Навстречу паре, со стороны дружески беседующей, а на самом деле выясняющей самые враждебные между собой отношения, выскакивал бодренький начальник охраны Власик с фотоаппаратом:
— Товарищ Сталин, разрешите вас сфотографировать с товарищем Рютиным!
И Сталин, приобнимая Рютина, улыбался в фотообъектив. Образовалась фотография, но разорвалась надвое, и половинка с Рютиным отскочила, а Сталин уже один шел в оставшейся половинке и рассказывал о том, как Рютин создал Союз марксистов-ленинцев, направленный против Сталина:
— Хуже всего то, что он втянул в этот Союз мою жену и она стала активной антисталинисткой. Что я мог поделать? Арестовать свою Надю и предать ее суду? Так поступил бы только подлый шакал. Но я, Сталин, царь зверей, самый главный хищник, должен был сам решить этот вопрос.
Далее в фильме шел рассказ о ноябрьских праздниках 1932 года, который заканчивался сценой ночного убийства.
— Зачем тебе брат привез этот вальтер? — размахивал Белецкий перед лицом актрисы, бессловесно играющей роль Надежды Сергеевны. — В кого ты собиралась из него стрелять? Отвечай, шлюха! Может быть, в меня? — Он вставил ей в руку пистолет и направил дулом себе в грудь. — А может быть, лучше в себя? — Он повернул пистолет, остающийся в руке у жены, и направил на сей раз в ее грудь. — Чтобы не мучиться больше! И никого больше не мучить!

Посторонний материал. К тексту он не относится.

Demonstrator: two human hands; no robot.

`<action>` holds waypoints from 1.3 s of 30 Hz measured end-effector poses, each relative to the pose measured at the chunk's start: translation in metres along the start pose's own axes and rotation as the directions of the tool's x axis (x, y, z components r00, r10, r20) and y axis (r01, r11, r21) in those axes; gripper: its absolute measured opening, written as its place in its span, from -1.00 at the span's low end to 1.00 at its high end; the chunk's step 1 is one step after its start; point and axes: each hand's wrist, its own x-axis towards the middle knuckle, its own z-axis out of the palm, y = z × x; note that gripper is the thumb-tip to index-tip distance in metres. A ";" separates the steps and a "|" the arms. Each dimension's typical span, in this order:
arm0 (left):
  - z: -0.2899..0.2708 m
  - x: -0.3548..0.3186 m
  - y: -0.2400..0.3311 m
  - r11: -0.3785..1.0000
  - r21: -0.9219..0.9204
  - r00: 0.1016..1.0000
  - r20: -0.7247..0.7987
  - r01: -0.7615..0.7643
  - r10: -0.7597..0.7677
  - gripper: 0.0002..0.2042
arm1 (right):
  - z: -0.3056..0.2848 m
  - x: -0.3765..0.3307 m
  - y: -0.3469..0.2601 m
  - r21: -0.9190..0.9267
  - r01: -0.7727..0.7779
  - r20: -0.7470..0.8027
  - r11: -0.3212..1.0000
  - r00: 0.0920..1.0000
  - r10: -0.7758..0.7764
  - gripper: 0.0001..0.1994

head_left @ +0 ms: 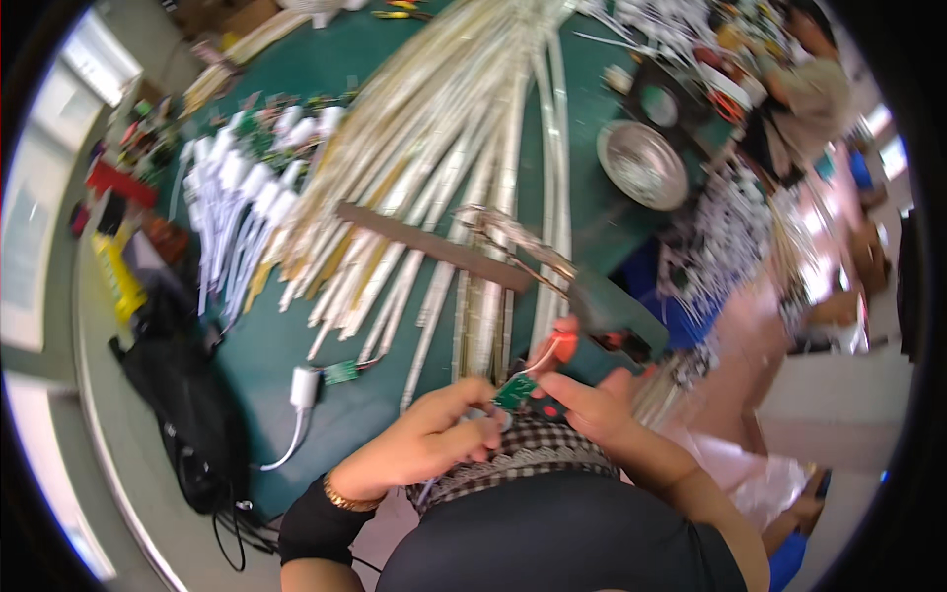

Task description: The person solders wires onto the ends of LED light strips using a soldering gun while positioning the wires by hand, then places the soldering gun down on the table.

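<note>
Close to my body, my left hand point(439, 429) is closed on a small green circuit board point(515, 392); something whitish shows below its fingers. At the board's right edge, the thumb and fingers of my right hand point(597, 405) are drawn together. A red-and-black piece point(549, 406) lies at that hand, and blur hides what exactly it grips. A pale wire point(541, 357) rises from the board beside an orange-red object point(562, 340). Left of my hands, a white plastic housing point(304, 387) with a cable lies beside another green board point(341, 372).
Long pale strips point(434, 148) fan across the green table point(345, 424) under a brown bar point(434, 247). White cabled parts point(237, 187) are heaped left, near a black bag point(192, 414). A metal bowl point(642, 165) stands right. Another person point(804, 99) sits far right.
</note>
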 end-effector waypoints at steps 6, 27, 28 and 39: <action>0.001 0.004 0.001 1.000 0.030 0.998 -0.063 -0.009 0.011 -0.84 | -0.007 0.003 -0.007 0.030 0.030 0.022 0.999 0.999 -0.031 -0.48; 0.029 0.045 0.013 0.555 0.724 0.767 -0.056 -0.409 0.639 -0.82 | -0.011 0.008 0.002 0.080 0.088 -0.005 0.993 0.996 -0.088 -0.56; 0.029 0.047 0.010 0.608 0.683 0.783 -0.085 -0.405 0.616 -0.85 | -0.011 0.008 0.003 0.093 0.085 -0.007 0.992 0.996 -0.085 -0.56; 0.036 0.051 -0.023 0.766 0.462 0.745 -0.281 -0.448 0.605 -0.90 | -0.003 0.002 0.000 0.128 0.005 0.008 0.992 1.000 -0.006 -0.51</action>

Выстрел — и Надежда упала на пол, так и не произнеся ни слова. Хищник повернулся к зрителю и сказал:
— Любой другой поступок с моей стороны был бы жалким и недостойным меня. Вот так застрелилась моя неверная жена, желавшая видеть меня свергнутым. Меня бы скинули, а она наслаждалась бы со своим Рютиным. Как бы не так! Всей стране объявили, что она умерла от болезни, близкие знали о самоубийстве, и лишь я один знал, кто ее убил.

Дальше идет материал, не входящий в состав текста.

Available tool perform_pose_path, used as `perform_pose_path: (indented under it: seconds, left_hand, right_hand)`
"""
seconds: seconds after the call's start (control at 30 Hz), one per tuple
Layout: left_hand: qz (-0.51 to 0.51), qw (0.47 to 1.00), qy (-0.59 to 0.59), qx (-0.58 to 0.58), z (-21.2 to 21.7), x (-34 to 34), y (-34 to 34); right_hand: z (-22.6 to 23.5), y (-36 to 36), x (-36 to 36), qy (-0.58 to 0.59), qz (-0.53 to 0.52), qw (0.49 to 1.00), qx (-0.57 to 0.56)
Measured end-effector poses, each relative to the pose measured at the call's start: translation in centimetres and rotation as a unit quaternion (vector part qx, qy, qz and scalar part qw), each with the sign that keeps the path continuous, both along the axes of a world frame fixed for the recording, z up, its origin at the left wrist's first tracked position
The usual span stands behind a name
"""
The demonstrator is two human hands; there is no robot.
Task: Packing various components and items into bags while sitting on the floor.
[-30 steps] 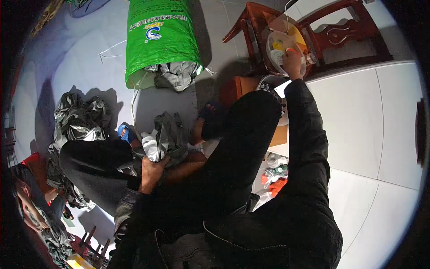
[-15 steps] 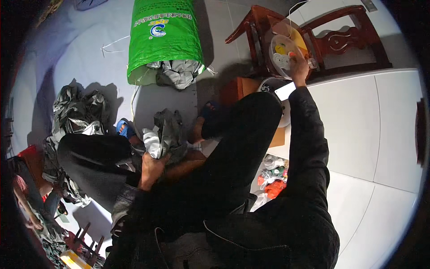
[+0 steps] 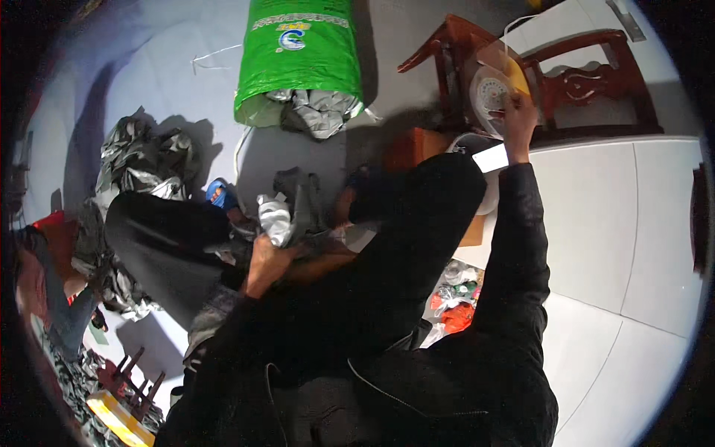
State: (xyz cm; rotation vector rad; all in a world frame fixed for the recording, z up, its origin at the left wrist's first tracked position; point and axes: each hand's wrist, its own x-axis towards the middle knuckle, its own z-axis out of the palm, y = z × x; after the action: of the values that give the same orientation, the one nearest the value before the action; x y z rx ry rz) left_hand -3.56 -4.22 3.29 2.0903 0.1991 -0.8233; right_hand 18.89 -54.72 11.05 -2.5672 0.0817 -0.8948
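My left hand [image 3: 269, 261] is closed on a bunched grey fabric piece [image 3: 298, 208] with a shiny silver side, between my knees. My right arm reaches to the far right, over a dark red wooden chair [image 3: 450, 78]. There my right hand [image 3: 520, 123] has its fingers bent together at the edge of a translucent round tub [image 3: 477, 89]. A white, patterned round thing [image 3: 491, 94] shows inside the tub. What my right fingertips hold is too small to make out. Beside them is a flat yellow piece [image 3: 517, 77].
A green woven sack [image 3: 298, 71] lies ahead, grey fabric spilling from its mouth. More dark grey fabric [image 3: 138, 160] is heaped at left. A white phone-like slab [image 3: 491, 158] lies near my right knee. Another person's arm [image 3: 33, 287] shows at far left.
The view has swung slightly left. My right hand has shifted over the tub, and the yellow and orange items seen in it before no longer show. My left hand keeps its hold on the fabric.
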Motion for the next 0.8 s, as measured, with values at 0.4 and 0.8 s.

Белецкий–Сталин замер на Новодевичьем кладбище перед памятником Надежде Аллилуевой, сокрушенно покачал головой и сказал:
— Эх, Надя, Надя! Могла быть верной соратницей вождя народов, а стала... А стала изменницей, предательницей и... самоубийцей. Ай-яй-яй! В тридцать один-то год. Сыночку Васеньке десять годочков, доченьке Светочке — пять. Ай-яй-яй!
Дальше вторая серия рассказывала о разгроме Союза марксистов-ленинцев, о том, как Рютина и его сообщников отправили в лагеря, а потом, с началом Большого террора, вернули в Москву, подвергли нечеловеческим пыткам, клещами вытащили признания в намерении уничтожить Сталина и все его окружение и расстреляли вместе с сыном. Другой сын погиб на войне, а жена в 1947-м.
— Так я истребил целое гнездо шакалов и гиен, — говорил Белецкий в роли Хищника. — Либералишки вопят о моей кровожадности. Но никто почему-то не обвиняет в кровожадности льва, который, убив соперника, убивает и его детенышей. Никто не проклинает собаку, поймавшую зайца и перекусившую ему горло. Если бы не перегрызал глотки я, перегрызали бы глотку мне, а заодно и всем моим верным соратникам.
Шагалова с восторгом смотрела на то, как Назар вжился в роль Хищника, и вновь полюбила его самой страстной любовью.